Immerhin rechnen die anonymen Kritiker es der DLA-Direktorin Sandra Richter an, bei Bund und Land vier Millionen Euro extra für die Digitalisierung und die räumliche Erweiterung der weltweit anerkannten Einrichtung eingeholt zu haben – freilich nicht ohne die Begründung des Stuttgarter Wissenschaftsministeriums anzuführen, es fehle noch an einer deutlichen Konkretisierung, weshalb man sich nur mit 1,5 Millionen Euro, nicht aber wie der Bund mit 2,5 Millionen Euro beteilige. Sandra Richter sieht sich dagegen auf einem guten Weg: „Bund und Land unterstützen unsere Vorhaben in herausragender Weise, und ich bin sehr dankbar dafür.“ Zu den nächsten Schritten gehörten eine Organisationsanalyse und das Vorantreiben der Bauplanung. „Schon deshalb bin ich sehr zuversichtlich, dass sich auch das Land entsprechend an den Maßnahmen beteiligen wird, die es dem DLA erlauben, auch im digitalen Bereich zu einer Spitzeneinrichtung zu werden und sich räumlich weiterzuentwickeln.“

Das Hauptaugenmerk der Direktorin gilt aktuell hauptsächlich der Wahl des neuen Präsidenten für die Schiller-Gesellschaft als solcher, denn in Corona-Zeiten bedarf es einer mindestens 50-prozentigen Teilnahme, damit eine solche Wahl ohne eine ordentliche Mitgliederversammlung überhaupt gültig ist.

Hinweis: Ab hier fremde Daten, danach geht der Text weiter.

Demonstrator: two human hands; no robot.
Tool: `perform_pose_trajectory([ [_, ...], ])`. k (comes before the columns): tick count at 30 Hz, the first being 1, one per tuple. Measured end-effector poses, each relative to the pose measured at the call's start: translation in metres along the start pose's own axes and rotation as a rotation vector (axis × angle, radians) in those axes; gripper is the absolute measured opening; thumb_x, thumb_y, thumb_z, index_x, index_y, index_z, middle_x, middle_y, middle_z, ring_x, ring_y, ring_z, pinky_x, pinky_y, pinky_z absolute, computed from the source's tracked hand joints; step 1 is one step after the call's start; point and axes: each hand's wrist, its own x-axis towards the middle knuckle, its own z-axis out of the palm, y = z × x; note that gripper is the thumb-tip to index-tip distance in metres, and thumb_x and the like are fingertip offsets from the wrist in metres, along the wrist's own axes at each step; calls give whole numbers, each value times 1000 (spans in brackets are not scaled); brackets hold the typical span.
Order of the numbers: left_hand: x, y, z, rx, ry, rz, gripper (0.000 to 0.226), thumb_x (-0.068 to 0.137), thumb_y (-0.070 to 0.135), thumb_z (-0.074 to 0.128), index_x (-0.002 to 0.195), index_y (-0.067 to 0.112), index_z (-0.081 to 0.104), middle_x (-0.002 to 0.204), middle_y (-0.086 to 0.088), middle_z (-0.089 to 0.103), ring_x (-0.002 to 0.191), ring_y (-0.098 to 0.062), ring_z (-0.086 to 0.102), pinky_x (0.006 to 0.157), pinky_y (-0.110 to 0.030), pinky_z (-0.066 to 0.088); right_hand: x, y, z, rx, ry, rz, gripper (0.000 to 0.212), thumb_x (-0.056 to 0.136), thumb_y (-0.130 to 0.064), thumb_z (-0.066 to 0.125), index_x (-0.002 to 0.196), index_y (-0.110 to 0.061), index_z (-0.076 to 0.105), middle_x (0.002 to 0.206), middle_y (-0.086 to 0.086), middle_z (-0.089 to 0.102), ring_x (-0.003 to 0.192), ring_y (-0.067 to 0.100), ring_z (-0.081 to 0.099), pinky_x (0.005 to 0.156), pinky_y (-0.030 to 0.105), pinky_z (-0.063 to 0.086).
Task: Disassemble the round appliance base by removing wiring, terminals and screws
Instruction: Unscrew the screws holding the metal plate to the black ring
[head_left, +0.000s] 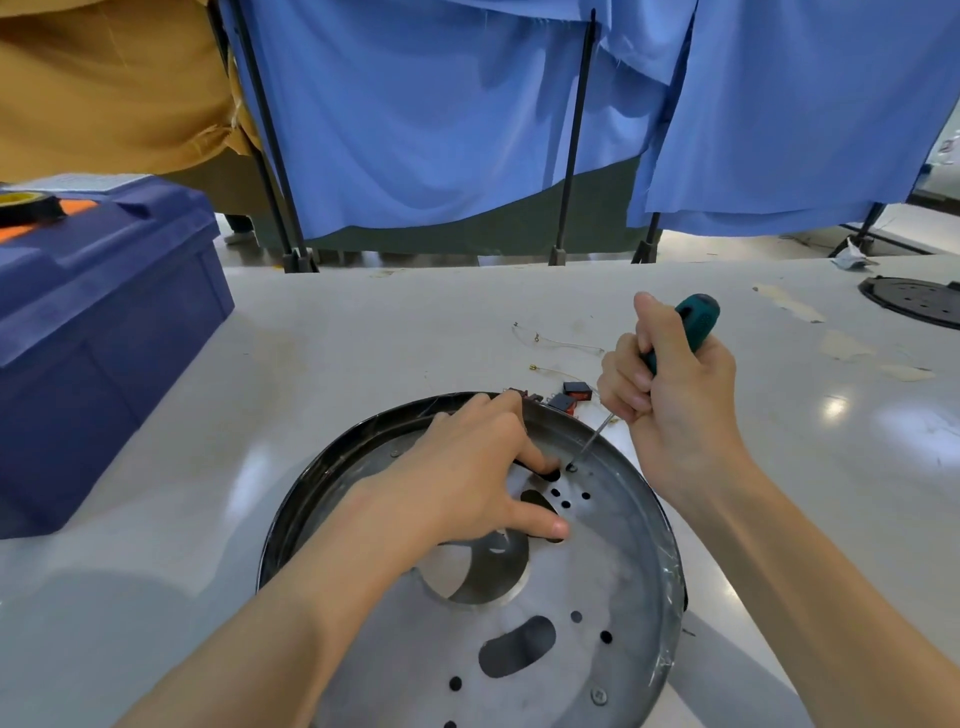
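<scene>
Directly below me on the white worktable (389, 338), the round appliance base (613, 561) lies flat under my left hand (467, 467), whose spread fingers press on its metal plate near the far rim, thumb beside the big centre hole. Just right of it, my right hand (670, 384) is fisted round a teal-handled screwdriver (693, 325), its tip set on a small screw (572, 468) by my left fingertips. Dull silver, the plate is pierced with round and oblong holes inside a black rim.

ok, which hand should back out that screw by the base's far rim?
Right. The right hand grips the teal-handled screwdriver, tip at the screw; the left hand rests spread on the metal base, bracing it.
</scene>
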Motion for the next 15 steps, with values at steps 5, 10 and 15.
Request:
perform_pose_trajectory([
  [5, 0, -2, 2, -8, 13, 2, 63, 68, 66, 68, 124, 37, 61, 103, 9, 41, 99, -11, 37, 87, -32, 35, 1, 1, -1, -19, -7, -42, 48, 95, -23, 57, 50, -21, 41, 42, -4, 30, 37, 13, 22, 42, 22, 24],
  [10, 1, -4, 3, -29, 12, -6, 63, 68, 65, 69, 123, 37, 61, 105, 9, 41, 101, -11, 37, 90, -33, 34, 3, 0, -4, -40, -11, -47, 44, 96, -23, 57, 58, -17, 35, 43, -2, 28, 38, 13, 21, 41, 23, 22],
  [15, 1, -4, 3, -31, 9, -20, 64, 67, 66, 69, 124, 37, 61, 104, 9, 41, 100, -12, 37, 90, -33, 35, 2, 2, -2, -49, -36, -62, 46, 96, -23, 56, 56, -17, 35, 43, -3, 28, 38, 13, 21, 42, 21, 24],
])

Da die Corona-Pandemie eine solche Versammlung verhindert, müssten die rund 2000  Mitglieder per Brief abstimmen. „Jede Stimme zählt“, appelliert Sandra Richter und bittet um Unterstützung. Lediglich das Kuratorium und der Vorstand der Deutschen Schiller-Gesellschaft könnten Corona-bedingt am 19. Juni tagen. Wichtig sei, dass die Wahlberechtigten ihr Votum bis zum 16. Juni einschickten. Vorschläge für einen Kandidaten dürften die Mitglieder der Deutschen Schiller-Gesellschaft noch bis zum 26.  Mai unterbreiten.